Affordability, however, is not a single national number. In markets that saw the sharpest run-ups earlier in the decade, even a slowdown to 1 or 2 percent annual appreciation leaves prices at historically elevated levels relative to local incomes. Meanwhile, in parts of the Midwest and Southeast where price growth was more muted, the combination of easing mortgage rates and modest gains in wages is already nudging more renters toward ownership. Real estate agents in those regions report increased traffic at open houses and a slight uptick in offers from first-time buyers who had previously been sidelined.

Inventory and underwriting could limit the benefit

Even with rates easing and prices stabilizing, two structural constraints could blunt the impact on buyers. The first is inventory. Many existing homeowners locked in mortgage rates below 4 percent earlier in the decade and remain reluctant to sell, limiting the number of homes on the market. That “rate lock-in” effect has kept active listings below pre-2020 norms in many metros, sustaining competition for the relatively small pool of properties that do hit the market.

The second constraint is underwriting. Lenders, scarred by the last housing bust and operating under tighter federal rules, continue to apply rigorous standards on income verification, debt-to-income ratios and credit scores. For borrowers with student loans, auto debt or thin credit files, the modest improvement in the payment math may not be enough to clear those hurdles. In practice, the early beneficiaries of the current shift are likely to be households with stable employment, some savings and the flexibility to move quickly when a suitable home appears.

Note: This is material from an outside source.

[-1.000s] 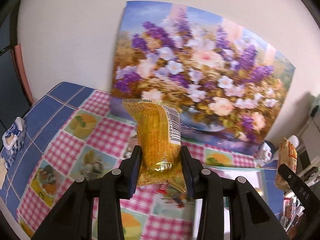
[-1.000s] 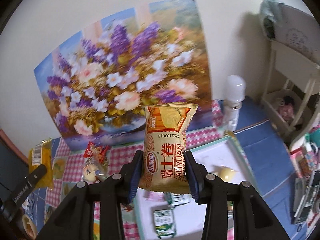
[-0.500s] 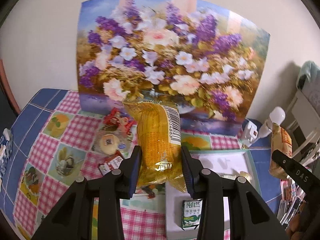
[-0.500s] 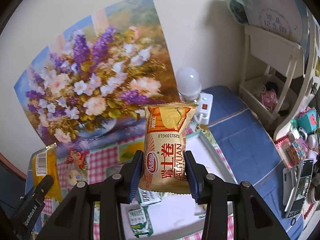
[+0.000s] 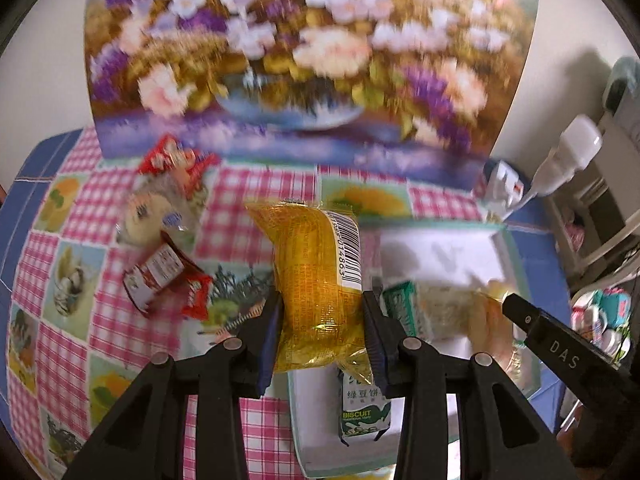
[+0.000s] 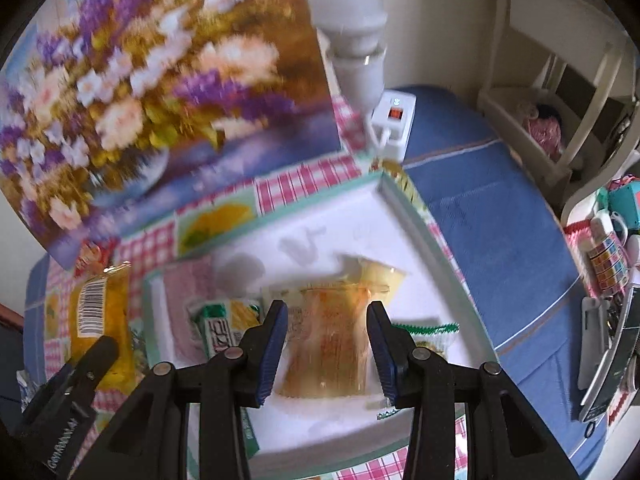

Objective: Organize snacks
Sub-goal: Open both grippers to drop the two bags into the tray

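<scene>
My left gripper [image 5: 322, 320] is shut on a yellow snack pack [image 5: 320, 272] with a barcode. It hangs over the checked tablecloth at the left edge of the white tray [image 5: 440, 252]. My right gripper [image 6: 328, 340] is shut on an orange-beige roll-cake pack [image 6: 328, 344]. That pack is blurred and sits low between the pads, right above the tray floor [image 6: 320, 220]. In the left wrist view, one of the right gripper's fingers [image 5: 556, 352] shows at the right. Green biscuit packs [image 5: 364, 412] lie in the tray.
Loose snacks lie left of the tray: a red wrapper [image 5: 172, 160], a round cake [image 5: 152, 212], a red-brown pack [image 5: 164, 276]. A flower painting [image 5: 304, 52] leans on the wall. A power strip [image 6: 394, 120] with a bulb lamp [image 6: 352, 20] and a white shelf [image 6: 560, 100] stand right.
Both grippers have sunk and tipped downward toward the tray. The right pack now hangs over the tray floor, lower between the pads and blurred. The left pack is still held upright.
</scene>
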Motion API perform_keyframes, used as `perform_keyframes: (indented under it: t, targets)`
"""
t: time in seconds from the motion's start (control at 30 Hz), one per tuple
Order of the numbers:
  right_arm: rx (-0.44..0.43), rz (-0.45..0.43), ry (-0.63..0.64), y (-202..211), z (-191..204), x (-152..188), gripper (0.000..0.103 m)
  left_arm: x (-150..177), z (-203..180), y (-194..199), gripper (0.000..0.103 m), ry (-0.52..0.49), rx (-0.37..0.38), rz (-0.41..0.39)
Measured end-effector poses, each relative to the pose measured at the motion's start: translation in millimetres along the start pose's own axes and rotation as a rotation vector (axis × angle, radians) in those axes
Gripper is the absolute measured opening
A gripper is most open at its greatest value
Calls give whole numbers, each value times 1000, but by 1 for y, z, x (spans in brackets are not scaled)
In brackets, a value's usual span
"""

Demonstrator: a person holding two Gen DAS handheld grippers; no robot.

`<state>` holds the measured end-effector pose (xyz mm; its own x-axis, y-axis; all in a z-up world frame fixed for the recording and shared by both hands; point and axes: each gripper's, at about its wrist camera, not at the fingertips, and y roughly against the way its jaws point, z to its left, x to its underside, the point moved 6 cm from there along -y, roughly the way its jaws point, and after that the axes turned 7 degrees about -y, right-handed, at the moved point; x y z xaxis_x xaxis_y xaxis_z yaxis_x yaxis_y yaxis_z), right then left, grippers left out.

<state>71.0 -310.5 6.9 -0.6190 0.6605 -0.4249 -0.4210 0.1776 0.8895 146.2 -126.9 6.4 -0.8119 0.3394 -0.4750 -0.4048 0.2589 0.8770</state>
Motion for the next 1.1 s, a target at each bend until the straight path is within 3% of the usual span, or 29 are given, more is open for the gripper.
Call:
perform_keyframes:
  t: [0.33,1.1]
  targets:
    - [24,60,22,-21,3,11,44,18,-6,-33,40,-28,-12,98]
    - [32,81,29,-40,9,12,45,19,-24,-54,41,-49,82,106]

What buyers should watch next

For would-be buyers trying to time their entry into the market, the next few months will hinge on three variables: the path of mortgage rates, the trajectory of wage growth and the supply of homes for sale. If mortgage rates continue to edge lower or even hold near current levels while wages grow faster than prices, affordability should keep improving at the margin. A meaningful loosening of inventory-whether from new construction or more existing owners deciding to sell-would amplify that effect.

None of these shifts guarantee an easy buying experience. But for the first time in several years, the fundamental arithmetic of homeownership is moving, however slowly, in favor of households rather than against them. For renters who have been waiting for a clearer opening, the data suggest that window is beginning to crack open, even if it has not yet swung wide.